Strona:Maria Rodziewiczówna - Magnat.djvu/251

Z Wikiźródeł, wolnej biblioteki
Ta strona została przepisana.

On i żebraczka Walera nie umieli się bronić, albo też raczej walczyli o mrzonki i służyli grobom!
Ona nie miała sił do obrony, a on nie miał prawa. Ją zabili, on musi sam ustąpić.
Powoli, zatopiony w myślach, zawrócił „Flammę“. Zaczął z sobą obrachunek. Przez te sześć lat nie popełnił przecie nic złego, nie opuścił żadnego obowiązku, a jednak oto był pobity, przegrany, odtrącony.

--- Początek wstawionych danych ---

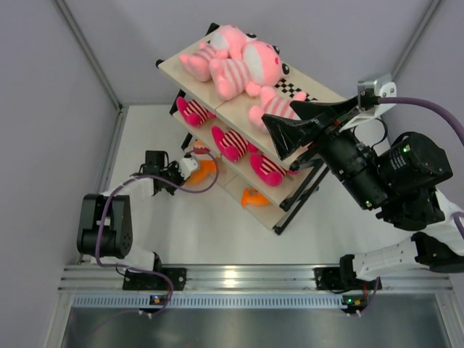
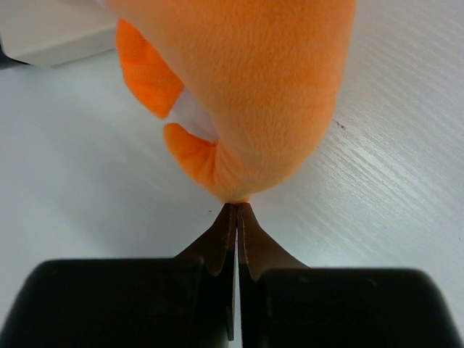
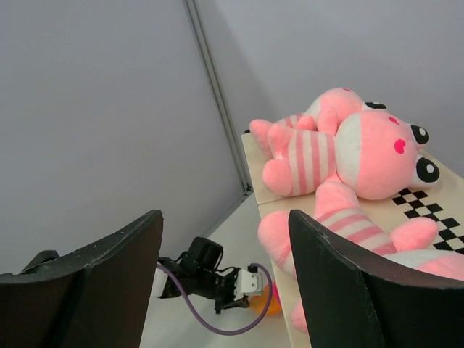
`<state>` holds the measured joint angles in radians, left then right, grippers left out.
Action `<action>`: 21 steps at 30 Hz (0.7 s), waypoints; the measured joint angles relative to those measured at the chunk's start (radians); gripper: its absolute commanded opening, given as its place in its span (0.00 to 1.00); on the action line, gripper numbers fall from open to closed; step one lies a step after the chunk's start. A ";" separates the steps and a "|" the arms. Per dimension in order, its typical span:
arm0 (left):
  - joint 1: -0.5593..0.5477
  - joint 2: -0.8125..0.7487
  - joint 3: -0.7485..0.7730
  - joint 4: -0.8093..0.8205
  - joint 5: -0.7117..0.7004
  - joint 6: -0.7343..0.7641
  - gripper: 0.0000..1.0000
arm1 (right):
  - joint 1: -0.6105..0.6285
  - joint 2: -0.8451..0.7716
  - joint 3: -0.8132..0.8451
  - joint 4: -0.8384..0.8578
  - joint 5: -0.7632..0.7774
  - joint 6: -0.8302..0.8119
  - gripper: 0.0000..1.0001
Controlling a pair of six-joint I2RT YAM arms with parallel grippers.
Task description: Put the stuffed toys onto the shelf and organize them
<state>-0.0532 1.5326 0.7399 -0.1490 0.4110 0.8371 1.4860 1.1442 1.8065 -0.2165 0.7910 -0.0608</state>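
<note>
The top view looks steeply down from above the near edge, over the whole shelf (image 1: 176, 69). The left wrist camera sits low, almost against an orange toy (image 2: 246, 94). The right wrist camera, high at right, faces left; with the top view it shares the pale-pink toys (image 3: 348, 145) and left arm (image 3: 203, 272).

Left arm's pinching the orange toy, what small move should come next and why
Probably lift the orange toy slightly and ease it onto the shelf. The left end effector is shut on its tip, and it is beside the shelf, not on it.
</note>
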 measured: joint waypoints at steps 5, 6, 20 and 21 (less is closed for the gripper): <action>0.000 -0.033 -0.002 0.032 0.011 -0.013 0.00 | 0.010 0.000 0.000 0.000 0.006 0.000 0.70; 0.000 -0.034 -0.002 0.037 0.015 -0.016 0.00 | 0.011 0.000 0.000 0.000 0.006 0.000 0.70; -0.001 -0.039 -0.001 0.128 0.040 -0.108 0.00 | 0.035 0.000 0.000 0.001 0.034 -0.020 0.70; -0.001 -0.043 -0.001 0.148 0.039 -0.121 0.00 | 0.036 0.000 0.000 0.002 0.036 -0.023 0.70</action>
<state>-0.0544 1.4899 0.7387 -0.0006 0.4500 0.7162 1.5223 1.1446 1.8065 -0.2150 0.8272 -0.0837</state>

Więc tylko będąc bez czci i wiary, można ludziom imponować i dojść do czegoś.
Trzeba wyznać wszystko Adamowi i zdradzić kobietę, albo milczeć, żyć dalej i zdradzić Adama.

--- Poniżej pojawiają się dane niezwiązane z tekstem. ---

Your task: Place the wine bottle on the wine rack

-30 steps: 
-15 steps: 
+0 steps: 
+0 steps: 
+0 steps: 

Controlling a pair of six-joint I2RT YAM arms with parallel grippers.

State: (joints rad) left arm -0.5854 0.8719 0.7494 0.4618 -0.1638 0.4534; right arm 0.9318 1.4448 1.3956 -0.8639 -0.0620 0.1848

Krew mu się rzuciła do oczu. Przecie to ona przypuszczała, że on to uczyni, ona tak układała. Miał być „domownikiem najbliższym“. Ohyda! Tak go kochała!
Rozpacz, wstyd i ból zmieszały się w duszy.
Taką kochał nad życie, taką ubóstwiał i taką ona jemu dała nagrodę i taką zdobył u niej opinję. Był dobrym tylko na kochanka, na wspólnika zdrady i kłamstwa. Poto zdobywał szklaną górę, głupi entuzjasta!
Skręcił w las, w gąszcz bez drogi, a gdy się głęboko zaszył w młody jodłowy zagajnik, zsiadł z konia, na ziemię się rzucił i wył, gryząc wściekłemi usty mchy.
Potem się uspokoił i długo leżał bez ruchu, z twarzą zimną i skamieniałą. Tak zwykle po wybuchach wściekłości odzyskiwał swą moc i miał silne postanowienie. Jakoż i teraz podniósł się z ziemi, wsiadł na koń, w położeniu się zorjentował, wydostał się na znany sobie tryb leśny i w pewnym już kierunku klacz poprowadził.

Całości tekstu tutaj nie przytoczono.